Source code for mapie.conformity_scores.regression

import logging
from abc import ABCMeta, abstractmethod
from typing import Tuple, cast

import numpy as np
from numpy.typing import NDArray

from mapie._machine_precision import EPSILON
from mapie.conformity_scores.interface import BaseConformityScore
from mapie.estimator.regressor import EnsembleRegressor



[docs]
class BaseRegressionScore(BaseConformityScore, metaclass=ABCMeta):
    """
    Base conformity score class for regression task.

    This class should not be used directly. Use derived classes instead.

    Parameters
    ----------
    sym: bool
        Whether to consider the conformity score as symmetrical or not.

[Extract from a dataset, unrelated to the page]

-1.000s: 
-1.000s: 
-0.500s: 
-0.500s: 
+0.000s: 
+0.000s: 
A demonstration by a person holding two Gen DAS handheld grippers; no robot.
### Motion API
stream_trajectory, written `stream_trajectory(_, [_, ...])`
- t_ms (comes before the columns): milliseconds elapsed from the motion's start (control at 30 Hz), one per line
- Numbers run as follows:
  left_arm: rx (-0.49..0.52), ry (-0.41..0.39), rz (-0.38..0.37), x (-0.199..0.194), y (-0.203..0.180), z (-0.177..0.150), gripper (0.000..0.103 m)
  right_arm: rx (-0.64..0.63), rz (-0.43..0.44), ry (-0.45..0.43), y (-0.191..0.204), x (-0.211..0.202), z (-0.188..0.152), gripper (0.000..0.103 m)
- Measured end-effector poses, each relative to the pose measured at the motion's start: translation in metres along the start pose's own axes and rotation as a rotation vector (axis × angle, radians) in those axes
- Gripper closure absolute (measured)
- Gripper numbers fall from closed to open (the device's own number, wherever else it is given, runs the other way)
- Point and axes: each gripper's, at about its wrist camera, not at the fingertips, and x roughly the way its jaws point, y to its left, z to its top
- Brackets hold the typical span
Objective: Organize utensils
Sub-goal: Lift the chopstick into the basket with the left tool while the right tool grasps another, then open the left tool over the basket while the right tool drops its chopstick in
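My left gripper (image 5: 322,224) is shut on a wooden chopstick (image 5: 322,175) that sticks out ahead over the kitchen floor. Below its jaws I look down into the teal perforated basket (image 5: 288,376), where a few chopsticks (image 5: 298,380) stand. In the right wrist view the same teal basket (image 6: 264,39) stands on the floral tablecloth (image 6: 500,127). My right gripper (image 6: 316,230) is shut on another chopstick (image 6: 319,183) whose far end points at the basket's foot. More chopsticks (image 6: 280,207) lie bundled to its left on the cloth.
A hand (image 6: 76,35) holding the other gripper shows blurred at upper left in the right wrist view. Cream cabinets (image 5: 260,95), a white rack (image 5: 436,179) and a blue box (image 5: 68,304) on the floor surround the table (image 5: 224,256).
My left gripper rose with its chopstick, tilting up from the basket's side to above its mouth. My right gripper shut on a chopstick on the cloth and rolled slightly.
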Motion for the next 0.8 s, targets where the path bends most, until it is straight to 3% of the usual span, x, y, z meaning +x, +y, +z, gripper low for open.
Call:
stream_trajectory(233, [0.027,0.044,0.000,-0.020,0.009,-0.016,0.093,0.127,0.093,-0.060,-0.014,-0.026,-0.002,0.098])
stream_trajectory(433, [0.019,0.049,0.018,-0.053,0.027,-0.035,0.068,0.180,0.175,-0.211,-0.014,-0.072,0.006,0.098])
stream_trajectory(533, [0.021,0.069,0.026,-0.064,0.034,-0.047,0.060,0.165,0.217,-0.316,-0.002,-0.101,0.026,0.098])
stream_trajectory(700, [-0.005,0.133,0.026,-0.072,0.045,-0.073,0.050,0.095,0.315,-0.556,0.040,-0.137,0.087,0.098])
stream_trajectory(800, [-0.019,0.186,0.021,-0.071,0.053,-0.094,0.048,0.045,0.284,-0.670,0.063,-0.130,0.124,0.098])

    consistency_check: bool, optional
        Whether to check the consistency between the methods
        `get_estimation_distribution` and `get_conformity_scores`.
        If `True`, the following equality must be verified::

            y == self.get_estimation_distribution(
                y_pred,
                self.get_conformity_scores(y, y_pred, **kwargs),
                **kwargs)

        By default `True`.

    eps: float, optional
        Threshold to consider when checking the consistency
        between `get_estimation_distribution` and `get_conformity_scores`.
        It should be specified if `consistency_check==True`.

        By default, it is defined by the default precision.
    """


[docs]
    def __init__(
        self,
        sym: bool,
        consistency_check: bool = True,
        eps: float = float(EPSILON),
    ):
        super().__init__()
        self.sym = sym
        self.consistency_check = consistency_check
        self.eps = eps



[docs]
    @abstractmethod
    def get_signed_conformity_scores(
        self, y: NDArray, y_pred: NDArray, **kwargs
    ) -> NDArray:
        """
        Placeholder for `get_conformity_scores`.
        Subclasses should implement this method!

        Compute the sample conformity scores given the predicted and
        observed targets.

        Parameters
        ----------
        y: NDArray of shape (n_samples,)
            Observed target values.

        y_pred: NDArray of shape (n_samples,)
            Predicted target values.

        Returns
        -------
        NDArray of shape (n_samples,)
            Signed conformity scores.
        """



[docs]
    def get_conformity_scores(self, y: NDArray, y_pred: NDArray, **kwargs) -> NDArray:
        """
        Get the conformity score considering the symmetrical property if so.

        Parameters
        ----------
        y: NDArray of shape (n_samples,)
            Observed target values.

        y_pred: NDArray of shape (n_samples,)
            Predicted target values.

        Returns
        -------
        NDArray of shape (n_samples,)
            Conformity scores.
        """
        conformity_scores = self.get_signed_conformity_scores(y, y_pred, **kwargs)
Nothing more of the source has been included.